» **The task**: From the data below, retype exactly the lines starting with the one that contains "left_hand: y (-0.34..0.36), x" and ending with the one that contains "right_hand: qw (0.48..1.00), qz", both included.

Top of Data extracts

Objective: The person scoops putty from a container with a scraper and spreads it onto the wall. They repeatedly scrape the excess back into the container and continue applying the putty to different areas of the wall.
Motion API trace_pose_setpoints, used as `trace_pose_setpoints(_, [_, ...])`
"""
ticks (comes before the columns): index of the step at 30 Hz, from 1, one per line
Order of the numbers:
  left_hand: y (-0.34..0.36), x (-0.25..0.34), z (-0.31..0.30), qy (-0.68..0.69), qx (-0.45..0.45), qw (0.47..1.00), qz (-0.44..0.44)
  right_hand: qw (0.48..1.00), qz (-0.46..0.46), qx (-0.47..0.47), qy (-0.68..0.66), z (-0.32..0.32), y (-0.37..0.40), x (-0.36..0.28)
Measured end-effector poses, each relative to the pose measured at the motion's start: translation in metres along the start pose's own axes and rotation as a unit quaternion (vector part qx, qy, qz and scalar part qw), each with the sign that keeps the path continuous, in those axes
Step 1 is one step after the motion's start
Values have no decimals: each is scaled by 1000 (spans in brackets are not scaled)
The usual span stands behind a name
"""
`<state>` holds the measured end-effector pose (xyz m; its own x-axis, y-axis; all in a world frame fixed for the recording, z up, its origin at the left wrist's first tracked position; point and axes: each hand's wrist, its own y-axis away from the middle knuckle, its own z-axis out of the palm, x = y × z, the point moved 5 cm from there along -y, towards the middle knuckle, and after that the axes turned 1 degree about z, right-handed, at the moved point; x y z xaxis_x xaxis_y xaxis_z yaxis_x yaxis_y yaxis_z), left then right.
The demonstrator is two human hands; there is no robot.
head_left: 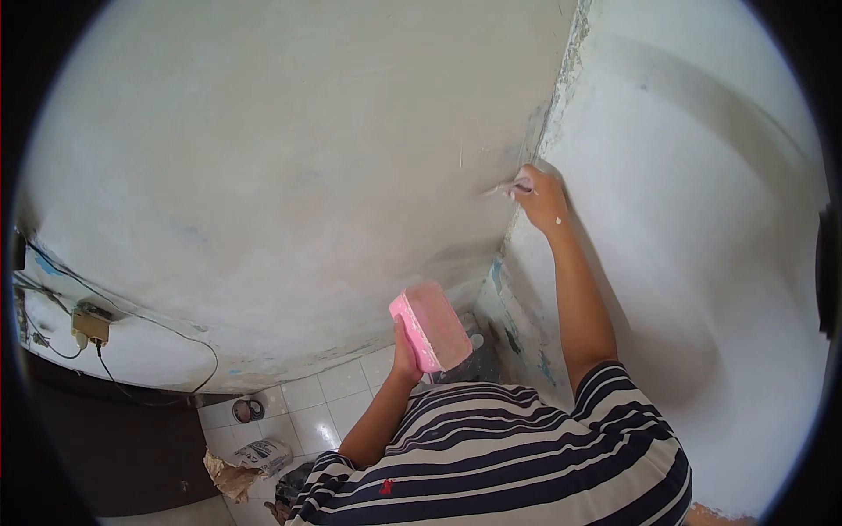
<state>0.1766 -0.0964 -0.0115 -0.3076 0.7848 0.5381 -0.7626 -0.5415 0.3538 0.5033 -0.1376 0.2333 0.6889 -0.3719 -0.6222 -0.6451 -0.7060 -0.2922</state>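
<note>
My left hand [403,358] is closed around the side of a pink rectangular plastic tub [412,326], tilted at waist height in front of my striped shirt. Pale smears cover the tub's rim and inside. Up at the wall corner, my right hand [539,195] grips a small putty knife [498,188], whose thin blade looks blurred. The blade lies close against the patchy grey-white wall [351,158], just left of the corner. White specks dot my right hand and wrist.
A smooth white wall [693,219] rises on the right. At lower left, a socket box [90,324] has loose cables by a dark panel [105,430]. A plastic sack [263,454], brown paper [230,478] and a roll of tape [248,409] lie on the tiled floor [309,427].
</note>
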Motion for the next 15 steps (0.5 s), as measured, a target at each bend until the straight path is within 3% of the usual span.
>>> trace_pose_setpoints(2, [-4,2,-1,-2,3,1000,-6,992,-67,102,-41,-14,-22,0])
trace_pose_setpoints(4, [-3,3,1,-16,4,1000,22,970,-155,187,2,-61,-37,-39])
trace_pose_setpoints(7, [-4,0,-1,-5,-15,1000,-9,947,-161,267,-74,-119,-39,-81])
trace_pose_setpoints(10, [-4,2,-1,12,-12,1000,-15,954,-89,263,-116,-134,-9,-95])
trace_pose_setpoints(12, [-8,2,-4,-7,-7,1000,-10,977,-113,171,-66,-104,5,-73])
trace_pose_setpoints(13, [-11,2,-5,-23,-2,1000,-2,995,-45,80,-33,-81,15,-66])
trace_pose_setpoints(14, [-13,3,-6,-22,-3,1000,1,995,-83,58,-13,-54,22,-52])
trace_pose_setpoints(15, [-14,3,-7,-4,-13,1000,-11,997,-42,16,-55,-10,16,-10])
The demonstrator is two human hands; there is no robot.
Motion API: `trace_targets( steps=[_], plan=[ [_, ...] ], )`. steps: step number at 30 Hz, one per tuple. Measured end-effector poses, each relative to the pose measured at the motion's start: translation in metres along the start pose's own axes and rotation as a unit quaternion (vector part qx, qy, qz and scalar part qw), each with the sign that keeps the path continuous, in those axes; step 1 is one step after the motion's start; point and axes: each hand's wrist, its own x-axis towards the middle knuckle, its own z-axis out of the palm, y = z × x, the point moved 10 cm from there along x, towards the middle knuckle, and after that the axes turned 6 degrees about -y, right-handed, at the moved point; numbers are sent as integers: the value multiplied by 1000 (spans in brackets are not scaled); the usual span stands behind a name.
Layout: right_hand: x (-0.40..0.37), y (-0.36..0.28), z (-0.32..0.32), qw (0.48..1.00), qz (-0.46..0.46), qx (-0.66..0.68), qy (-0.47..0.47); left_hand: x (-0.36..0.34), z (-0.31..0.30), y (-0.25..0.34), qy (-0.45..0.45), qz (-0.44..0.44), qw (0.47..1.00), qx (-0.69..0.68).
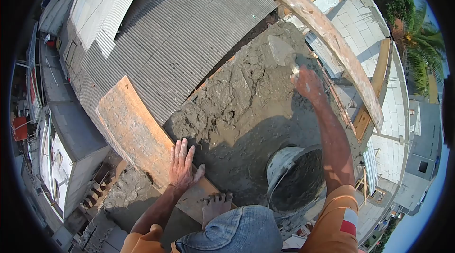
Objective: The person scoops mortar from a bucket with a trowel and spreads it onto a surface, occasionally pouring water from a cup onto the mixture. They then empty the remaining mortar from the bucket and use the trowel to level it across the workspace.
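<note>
Plank (137, 134) under the left hand (182, 165): bare weathered wood, rough, matt, cement-smeared. Mortar (241, 106) just beside it is wet, grey, lumpy. Trowel (282, 51) in the right hand (307, 83) looks like dull metal, caked. Bucket (284, 163) below that hand: whitish plastic, crusted.

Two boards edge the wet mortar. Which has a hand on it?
The reddish-brown board at left: the left hand lies flat on it. The pale right board is untouched; the right hand holds a trowel.
</note>
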Motion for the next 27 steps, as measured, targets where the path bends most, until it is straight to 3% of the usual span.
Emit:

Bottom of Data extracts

» **Answer to this exercise**:
  left_hand: y (-0.34..0.36), x (-0.25..0.34), z (-0.31..0.30), qy (-0.68..0.69), qx (-0.45..0.45), qw (0.47..1.00), qz (-0.44..0.44)
  right_hand: qw (0.48..1.00), qz (-0.46..0.46), qx (-0.47..0.47), qy (-0.68..0.66), z (-0.32..0.32), y (-0.37..0.40), x (-0.36..0.28)

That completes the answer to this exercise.